EXERCISE DESCRIPTION:
The reply to the records below should contain exactly the lines from the line with "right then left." through the line with "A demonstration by", and nothing besides.

◆ ◆ ◆ ◆ ◆ ◆ ◆

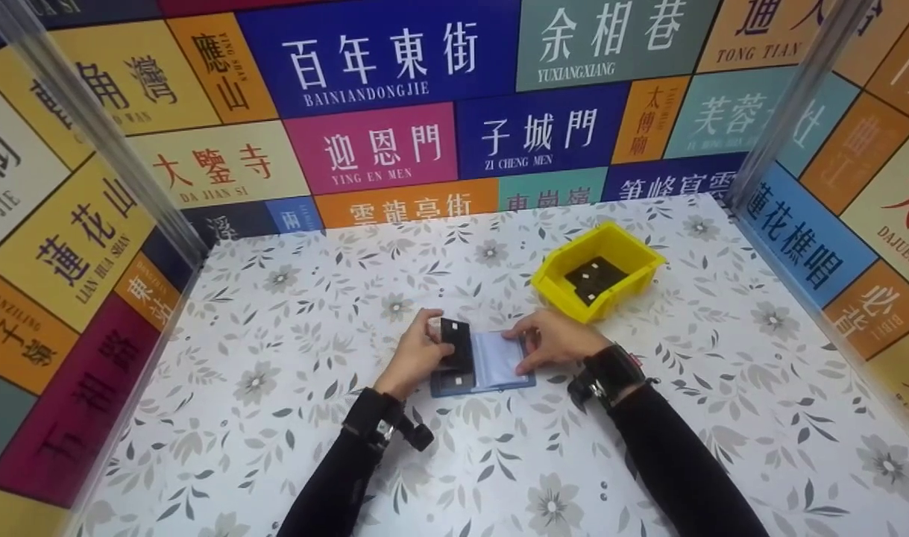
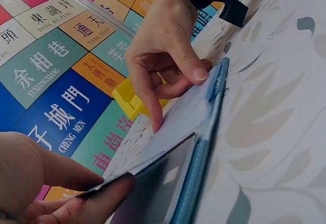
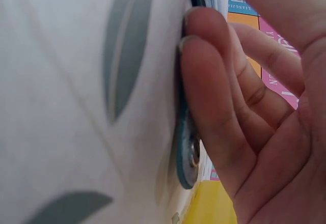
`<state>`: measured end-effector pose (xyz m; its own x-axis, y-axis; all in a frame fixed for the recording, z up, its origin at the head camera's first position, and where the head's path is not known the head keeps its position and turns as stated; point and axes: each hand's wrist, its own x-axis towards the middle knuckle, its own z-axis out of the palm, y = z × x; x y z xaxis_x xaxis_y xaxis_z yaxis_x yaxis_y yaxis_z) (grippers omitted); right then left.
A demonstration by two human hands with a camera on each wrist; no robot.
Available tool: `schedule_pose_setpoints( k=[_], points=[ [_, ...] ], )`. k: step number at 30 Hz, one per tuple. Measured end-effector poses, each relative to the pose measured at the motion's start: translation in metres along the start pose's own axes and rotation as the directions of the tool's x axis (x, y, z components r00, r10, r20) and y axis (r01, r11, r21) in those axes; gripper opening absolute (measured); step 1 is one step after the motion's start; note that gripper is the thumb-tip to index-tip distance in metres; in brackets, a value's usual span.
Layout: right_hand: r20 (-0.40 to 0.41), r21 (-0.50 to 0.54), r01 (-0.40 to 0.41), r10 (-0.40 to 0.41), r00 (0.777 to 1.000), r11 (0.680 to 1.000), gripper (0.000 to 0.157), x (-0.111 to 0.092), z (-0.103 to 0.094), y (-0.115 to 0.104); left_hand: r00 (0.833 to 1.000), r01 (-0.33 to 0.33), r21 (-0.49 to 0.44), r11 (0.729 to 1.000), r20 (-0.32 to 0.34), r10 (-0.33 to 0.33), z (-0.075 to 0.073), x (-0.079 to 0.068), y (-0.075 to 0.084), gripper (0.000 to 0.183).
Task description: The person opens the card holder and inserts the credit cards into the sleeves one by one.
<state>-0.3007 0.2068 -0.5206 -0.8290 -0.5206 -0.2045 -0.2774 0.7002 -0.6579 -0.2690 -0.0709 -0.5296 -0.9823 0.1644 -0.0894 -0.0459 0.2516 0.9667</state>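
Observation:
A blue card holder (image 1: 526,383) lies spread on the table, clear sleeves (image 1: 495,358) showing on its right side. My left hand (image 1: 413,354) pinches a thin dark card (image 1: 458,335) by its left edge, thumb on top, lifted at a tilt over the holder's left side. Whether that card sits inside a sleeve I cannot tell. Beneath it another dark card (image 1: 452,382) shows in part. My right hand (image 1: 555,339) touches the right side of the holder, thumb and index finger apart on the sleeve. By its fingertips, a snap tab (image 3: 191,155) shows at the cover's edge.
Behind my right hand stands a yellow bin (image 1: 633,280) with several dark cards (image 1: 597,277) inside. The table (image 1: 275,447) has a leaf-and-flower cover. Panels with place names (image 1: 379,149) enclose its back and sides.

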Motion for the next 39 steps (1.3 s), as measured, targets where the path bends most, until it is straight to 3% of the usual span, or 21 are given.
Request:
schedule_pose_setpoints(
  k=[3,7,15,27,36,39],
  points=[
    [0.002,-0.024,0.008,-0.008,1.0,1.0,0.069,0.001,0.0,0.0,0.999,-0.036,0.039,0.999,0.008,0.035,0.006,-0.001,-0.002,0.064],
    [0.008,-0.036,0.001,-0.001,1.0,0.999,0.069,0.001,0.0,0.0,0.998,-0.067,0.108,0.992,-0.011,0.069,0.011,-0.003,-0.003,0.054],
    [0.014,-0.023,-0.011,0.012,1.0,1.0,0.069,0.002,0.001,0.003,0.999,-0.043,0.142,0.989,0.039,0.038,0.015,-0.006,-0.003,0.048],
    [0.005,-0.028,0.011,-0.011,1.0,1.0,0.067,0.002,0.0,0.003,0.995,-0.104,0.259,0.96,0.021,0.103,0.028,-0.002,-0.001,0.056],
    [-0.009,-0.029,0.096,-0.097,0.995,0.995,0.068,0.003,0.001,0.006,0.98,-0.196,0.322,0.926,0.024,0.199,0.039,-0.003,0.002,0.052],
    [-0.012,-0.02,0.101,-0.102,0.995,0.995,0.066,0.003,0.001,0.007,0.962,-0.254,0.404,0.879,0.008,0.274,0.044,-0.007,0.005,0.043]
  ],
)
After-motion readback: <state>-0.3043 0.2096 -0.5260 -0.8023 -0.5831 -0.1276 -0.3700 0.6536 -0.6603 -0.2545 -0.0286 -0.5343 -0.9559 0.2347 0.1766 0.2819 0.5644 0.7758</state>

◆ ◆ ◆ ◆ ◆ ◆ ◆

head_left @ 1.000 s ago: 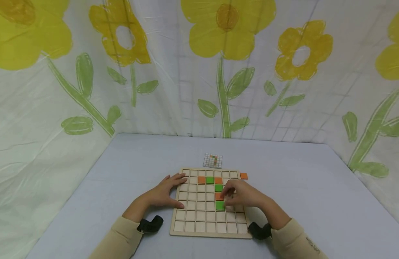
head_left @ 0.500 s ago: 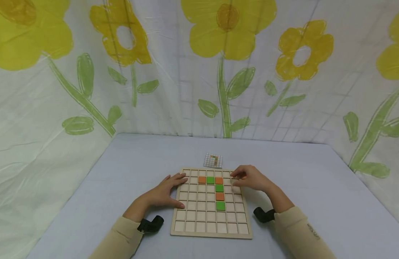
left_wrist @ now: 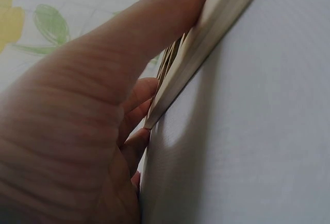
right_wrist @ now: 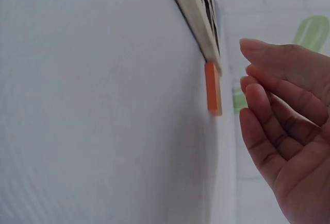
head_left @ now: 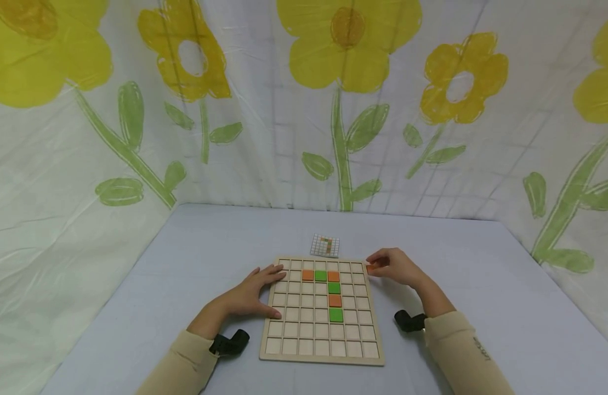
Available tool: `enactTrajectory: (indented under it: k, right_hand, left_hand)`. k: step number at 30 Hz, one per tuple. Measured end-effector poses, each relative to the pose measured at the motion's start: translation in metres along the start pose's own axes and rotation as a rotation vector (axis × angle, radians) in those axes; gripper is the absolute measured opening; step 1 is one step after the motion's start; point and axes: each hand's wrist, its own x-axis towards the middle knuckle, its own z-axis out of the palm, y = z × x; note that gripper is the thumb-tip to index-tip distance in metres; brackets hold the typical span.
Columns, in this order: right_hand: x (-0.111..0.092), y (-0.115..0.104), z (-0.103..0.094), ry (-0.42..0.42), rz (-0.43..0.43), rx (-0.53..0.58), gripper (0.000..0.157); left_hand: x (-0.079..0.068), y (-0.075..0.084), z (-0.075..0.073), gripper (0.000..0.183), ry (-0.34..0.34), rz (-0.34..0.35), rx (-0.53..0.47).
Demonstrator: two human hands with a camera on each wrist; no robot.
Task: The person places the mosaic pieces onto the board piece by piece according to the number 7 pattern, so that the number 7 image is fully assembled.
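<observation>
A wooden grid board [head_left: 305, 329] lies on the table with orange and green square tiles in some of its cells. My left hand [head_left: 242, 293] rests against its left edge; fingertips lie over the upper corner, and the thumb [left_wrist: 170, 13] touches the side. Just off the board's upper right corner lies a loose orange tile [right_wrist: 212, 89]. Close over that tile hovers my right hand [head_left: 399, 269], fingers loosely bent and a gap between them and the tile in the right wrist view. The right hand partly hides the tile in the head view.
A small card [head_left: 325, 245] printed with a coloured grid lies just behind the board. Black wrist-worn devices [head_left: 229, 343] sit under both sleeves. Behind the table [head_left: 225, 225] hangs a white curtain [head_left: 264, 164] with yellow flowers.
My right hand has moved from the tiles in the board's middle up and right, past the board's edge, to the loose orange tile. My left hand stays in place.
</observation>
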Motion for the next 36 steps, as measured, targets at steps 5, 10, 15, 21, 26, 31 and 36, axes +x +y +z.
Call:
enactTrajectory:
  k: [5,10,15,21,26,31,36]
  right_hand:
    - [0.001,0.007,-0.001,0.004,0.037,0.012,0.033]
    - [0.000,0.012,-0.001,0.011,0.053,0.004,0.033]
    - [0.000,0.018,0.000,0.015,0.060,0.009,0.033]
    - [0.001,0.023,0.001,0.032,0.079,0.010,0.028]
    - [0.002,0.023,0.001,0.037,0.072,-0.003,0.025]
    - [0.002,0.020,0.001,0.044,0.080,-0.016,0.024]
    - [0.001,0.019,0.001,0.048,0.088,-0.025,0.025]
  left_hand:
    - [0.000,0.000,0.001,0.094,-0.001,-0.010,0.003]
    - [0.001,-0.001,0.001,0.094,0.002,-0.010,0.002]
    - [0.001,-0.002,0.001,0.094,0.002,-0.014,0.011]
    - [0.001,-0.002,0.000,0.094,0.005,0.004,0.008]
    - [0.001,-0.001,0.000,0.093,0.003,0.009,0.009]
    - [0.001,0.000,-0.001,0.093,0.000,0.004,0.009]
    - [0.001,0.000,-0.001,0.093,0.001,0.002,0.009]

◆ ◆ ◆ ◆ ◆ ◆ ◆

ANSWER BELOW:
`<state>`: measured end-effector pose (xyz m; its own x-axis, y-axis; all in a frame fixed for the recording, z up, its origin at the head camera's first position, and where the head's path is not known the head keeps its position and turns as stated; point and axes: each hand's wrist, its own x-axis towards the middle knuckle, its own z-axis out of the palm, y = z × x; x y z xaxis_x xaxis_y xaxis_z yaxis_x yaxis_y yaxis_z) (grippers omitted); right then left.
A demonstration by two human hands with a camera on each wrist; no robot.

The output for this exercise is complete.